NOVARA – C’è chi si è già laureato “esperto del caffè”, chi è il maestro indiscusso dei cappuccini e chi sforna brioche e focacce che vanno a ruba. Ma dietro quel bancone c’è molto di più di una semplice pausa pranzo.
Negli spazi di Novamont, la società di Versalis (Eni) leader nella bioeconomia con sede a Novara, ha preso vita Caffè AUTentico: un progetto unico nel suo genere che trasforma il bar aziendale in un motore di inclusione lavorativa e sociale per persone autistiche.
Un’alleanza per il territorio
Il progetto non è solo un’iniziativa isolata, ma il frutto di una solida rete locale.
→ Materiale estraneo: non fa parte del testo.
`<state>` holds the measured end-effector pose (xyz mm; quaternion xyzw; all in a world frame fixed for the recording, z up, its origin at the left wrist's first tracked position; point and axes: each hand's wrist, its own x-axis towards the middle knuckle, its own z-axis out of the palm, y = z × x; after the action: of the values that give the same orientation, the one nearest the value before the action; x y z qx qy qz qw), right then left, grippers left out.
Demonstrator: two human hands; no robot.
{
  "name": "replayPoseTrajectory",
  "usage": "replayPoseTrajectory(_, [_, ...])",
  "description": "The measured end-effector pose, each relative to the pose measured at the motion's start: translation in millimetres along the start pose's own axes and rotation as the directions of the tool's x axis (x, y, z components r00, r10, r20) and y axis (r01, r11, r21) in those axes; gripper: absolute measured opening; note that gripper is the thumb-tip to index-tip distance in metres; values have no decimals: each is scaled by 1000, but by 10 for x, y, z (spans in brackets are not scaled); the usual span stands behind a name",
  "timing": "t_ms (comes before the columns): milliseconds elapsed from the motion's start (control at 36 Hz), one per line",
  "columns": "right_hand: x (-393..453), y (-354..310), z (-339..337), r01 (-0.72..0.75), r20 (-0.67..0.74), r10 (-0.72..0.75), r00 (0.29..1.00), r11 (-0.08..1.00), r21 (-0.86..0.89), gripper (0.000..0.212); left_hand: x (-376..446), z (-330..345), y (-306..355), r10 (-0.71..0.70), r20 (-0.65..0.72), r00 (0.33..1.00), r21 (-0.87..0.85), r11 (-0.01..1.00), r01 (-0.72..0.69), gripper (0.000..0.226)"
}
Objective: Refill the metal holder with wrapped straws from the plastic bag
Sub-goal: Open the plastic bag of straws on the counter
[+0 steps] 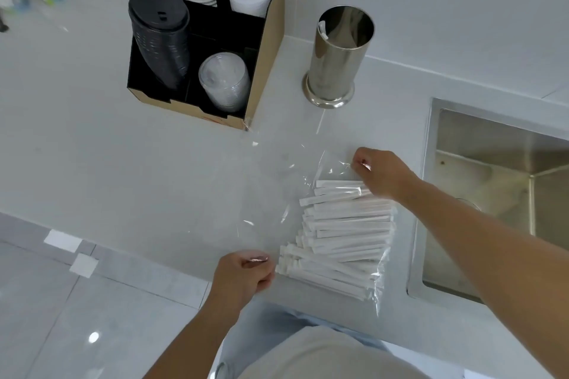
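A clear plastic bag point(277, 194) lies flat on the white counter, its right half filled with several white paper-wrapped straws point(348, 224). My left hand point(243, 277) pinches the bag's near edge by the straw ends. My right hand point(381, 172) pinches the bag's far edge above the straws. The shiny metal holder point(338, 58) stands upright behind the bag, close to the wall; it looks nearly empty, with one white straw tip showing at its rim.
A black and brown cardboard organiser point(261, 71) with stacks of cups and lids stands left of the holder. A steel sink point(492, 194) is sunk into the counter at the right. The counter's front edge runs just under my left hand.
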<state>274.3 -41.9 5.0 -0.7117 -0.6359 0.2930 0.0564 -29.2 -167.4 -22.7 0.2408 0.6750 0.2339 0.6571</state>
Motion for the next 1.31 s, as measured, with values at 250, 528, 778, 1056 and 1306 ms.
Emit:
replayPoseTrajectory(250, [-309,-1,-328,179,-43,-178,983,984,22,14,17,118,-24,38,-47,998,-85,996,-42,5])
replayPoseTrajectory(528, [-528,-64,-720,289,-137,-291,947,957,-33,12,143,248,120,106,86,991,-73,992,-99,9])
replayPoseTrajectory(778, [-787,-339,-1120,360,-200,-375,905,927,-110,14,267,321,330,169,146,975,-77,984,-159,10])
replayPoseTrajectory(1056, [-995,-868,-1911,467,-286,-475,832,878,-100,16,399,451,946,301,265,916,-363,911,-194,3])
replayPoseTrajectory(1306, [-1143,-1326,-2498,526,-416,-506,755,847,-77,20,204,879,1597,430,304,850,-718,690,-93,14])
È stato realizzato dall’azienda novarese insieme all’Associazione per l’autismo Enrico Micheli, ad ANGSA Novara e Vercelli (Associazione Nazionale Genitori Soggetti Autistici) e alla Cooperativa Gerico, già nota sul territorio per il progetto “L’Orto in Cucina” (che unisce ristorazione, housing sociale e agricoltura sostenibile).
A dare la spinta decisiva è stato il programma Interreg 2021-2027 Italia-Svizzera, cofinanziato dall’Unione Europea, all’interno del piano “Autismo al Lavoro”.
L’obiettivo? Abbattere barriere che sembrano ancora insormontabili: se in Europa il tasso di occupazione delle persone autistiche resta drammaticamente sotto il 10% (in Italia si attesta intorno al 20%), Caffè AUTentico risponde creando un contesto protetto ma reale, capace di coniugare formazione, autonomia e dignità professionale.
Il modello: sei ragazzi tra bancone e autonomia
Il cuore del progetto batte grazie a sei ragazzi di età compresa tra i 18 e i 40 anni. Il loro è un percorso graduale e personalizzato: affiancati passo dopo passo da tutor professionali e terapisti, imparano i segreti del mestiere e gestiscono le relazioni con i clienti in un contesto aziendale vero e proprio.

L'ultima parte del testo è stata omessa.